#### What to produce:
An exact reproduction of the data below is the required answer.
────
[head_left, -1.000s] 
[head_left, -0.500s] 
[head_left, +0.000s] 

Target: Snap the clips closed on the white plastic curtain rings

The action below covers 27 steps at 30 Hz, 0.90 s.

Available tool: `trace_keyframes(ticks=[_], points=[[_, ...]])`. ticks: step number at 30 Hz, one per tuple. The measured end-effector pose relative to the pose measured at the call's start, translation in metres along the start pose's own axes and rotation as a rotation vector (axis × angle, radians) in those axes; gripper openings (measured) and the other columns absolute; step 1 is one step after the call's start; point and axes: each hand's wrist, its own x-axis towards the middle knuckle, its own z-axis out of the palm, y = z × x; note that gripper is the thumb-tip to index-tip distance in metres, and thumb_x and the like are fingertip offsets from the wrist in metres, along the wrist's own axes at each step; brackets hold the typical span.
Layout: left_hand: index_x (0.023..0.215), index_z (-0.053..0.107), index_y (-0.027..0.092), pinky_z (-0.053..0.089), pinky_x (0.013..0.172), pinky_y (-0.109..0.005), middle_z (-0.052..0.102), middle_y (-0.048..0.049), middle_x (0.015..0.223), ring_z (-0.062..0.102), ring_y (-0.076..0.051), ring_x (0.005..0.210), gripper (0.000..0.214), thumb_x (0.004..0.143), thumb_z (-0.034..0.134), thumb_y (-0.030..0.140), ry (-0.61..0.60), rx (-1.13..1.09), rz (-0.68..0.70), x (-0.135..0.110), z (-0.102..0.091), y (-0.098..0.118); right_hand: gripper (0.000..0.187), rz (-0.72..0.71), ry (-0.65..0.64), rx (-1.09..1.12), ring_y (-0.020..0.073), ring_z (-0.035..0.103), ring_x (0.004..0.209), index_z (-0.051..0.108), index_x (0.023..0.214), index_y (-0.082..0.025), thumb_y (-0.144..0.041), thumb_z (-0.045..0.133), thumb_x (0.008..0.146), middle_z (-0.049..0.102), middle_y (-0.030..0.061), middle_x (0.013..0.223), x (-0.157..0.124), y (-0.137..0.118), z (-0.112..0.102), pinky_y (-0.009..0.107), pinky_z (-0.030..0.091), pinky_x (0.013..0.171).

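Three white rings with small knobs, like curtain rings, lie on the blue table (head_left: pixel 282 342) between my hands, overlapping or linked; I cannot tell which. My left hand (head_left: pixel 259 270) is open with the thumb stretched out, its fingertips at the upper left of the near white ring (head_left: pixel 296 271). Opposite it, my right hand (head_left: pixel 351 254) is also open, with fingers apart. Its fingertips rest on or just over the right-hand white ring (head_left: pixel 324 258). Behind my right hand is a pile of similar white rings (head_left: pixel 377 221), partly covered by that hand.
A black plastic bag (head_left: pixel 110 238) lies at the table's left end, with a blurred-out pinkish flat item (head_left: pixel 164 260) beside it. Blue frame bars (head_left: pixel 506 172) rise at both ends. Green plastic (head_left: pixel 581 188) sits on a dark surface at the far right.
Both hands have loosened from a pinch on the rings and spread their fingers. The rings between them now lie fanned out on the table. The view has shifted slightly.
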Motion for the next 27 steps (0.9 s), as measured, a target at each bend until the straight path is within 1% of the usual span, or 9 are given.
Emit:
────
#### Result:
[head_left, -1.000s] 
[head_left, -0.500s] 
[head_left, +0.000s] 

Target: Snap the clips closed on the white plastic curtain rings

The action below covers 27 steps at 30 Hz, 0.90 s.

Available tool: `trace_keyframes(ticks=[_], points=[[_, ...]])`. ticks: step number at 30 Hz, one per tuple. The measured end-effector pose relative to the pose measured at the call's start, translation in metres along the start pose's own axes and rotation as a rotation vector (axis × angle, radians) in those axes; gripper openings (measured) and the other columns absolute; step 1 is one step after the call's start; point and axes: each hand's wrist, its own x-axis towards the middle knuckle, its own z-axis out of the palm, y = z × x; note that gripper is the thumb-tip to index-tip distance in metres, and thumb_x and the like are fingertip offsets from the wrist in metres, along the wrist's own axes at each step; brackets hold the typical span.
Layout: left_hand: index_x (0.023..0.215), index_z (-0.053..0.107), index_y (-0.027..0.092), pinky_z (-0.053..0.089), pinky_x (0.013..0.172), pinky_y (-0.109..0.005), middle_z (-0.052..0.102), middle_y (-0.048..0.049), middle_x (0.015..0.223), ring_z (-0.062..0.102), ring_y (-0.076..0.051), ring_x (0.005..0.210), gripper (0.000..0.214), thumb_x (0.004..0.143), thumb_z (-0.034..0.134), thumb_y (-0.030..0.140), ry (-0.61..0.60), rx (-1.13..1.09), rz (-0.68..0.70), x (-0.135..0.110), z (-0.102..0.091), y (-0.098..0.118); right_hand: gripper (0.000..0.187), rz (-0.72..0.71), ry (-0.65..0.64), rx (-1.09..1.12), ring_y (-0.020..0.073), ring_z (-0.035..0.103), ring_x (0.004..0.209), index_z (-0.051..0.108), index_x (0.023..0.214), index_y (-0.082..0.025), thumb_y (-0.144..0.041), thumb_z (-0.045..0.133), thumb_x (0.008..0.146), middle_z (-0.049..0.102), middle_y (-0.030..0.061), middle_x (0.013..0.223), x (-0.157..0.124), y (-0.137..0.118), z (-0.112..0.102), pinky_y (-0.009..0.107), pinky_z (-0.030..0.091), pinky_x (0.013..0.171).

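Three white rings with small knobs, like curtain rings, lie on the blue table (head_left: pixel 282 342) between my hands, overlapping or linked; I cannot tell which. My left hand (head_left: pixel 259 270) is open with the thumb stretched out, its fingertips at the upper left of the near white ring (head_left: pixel 296 271). Opposite it, my right hand (head_left: pixel 351 254) is also open, with fingers apart. Its fingertips rest on or just over the right-hand white ring (head_left: pixel 324 258). Behind my right hand is a pile of similar white rings (head_left: pixel 377 221), partly covered by that hand.
A black plastic bag (head_left: pixel 110 238) lies at the table's left end, with a blurred-out pinkish flat item (head_left: pixel 164 260) beside it. Blue frame bars (head_left: pixel 506 172) rise at both ends. Green plastic (head_left: pixel 581 188) sits on a dark surface at the far right.
Both hands have loosened from a pinch on the rings and spread their fingers. The rings between them now lie fanned out on the table. The view has shifted slightly.
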Motion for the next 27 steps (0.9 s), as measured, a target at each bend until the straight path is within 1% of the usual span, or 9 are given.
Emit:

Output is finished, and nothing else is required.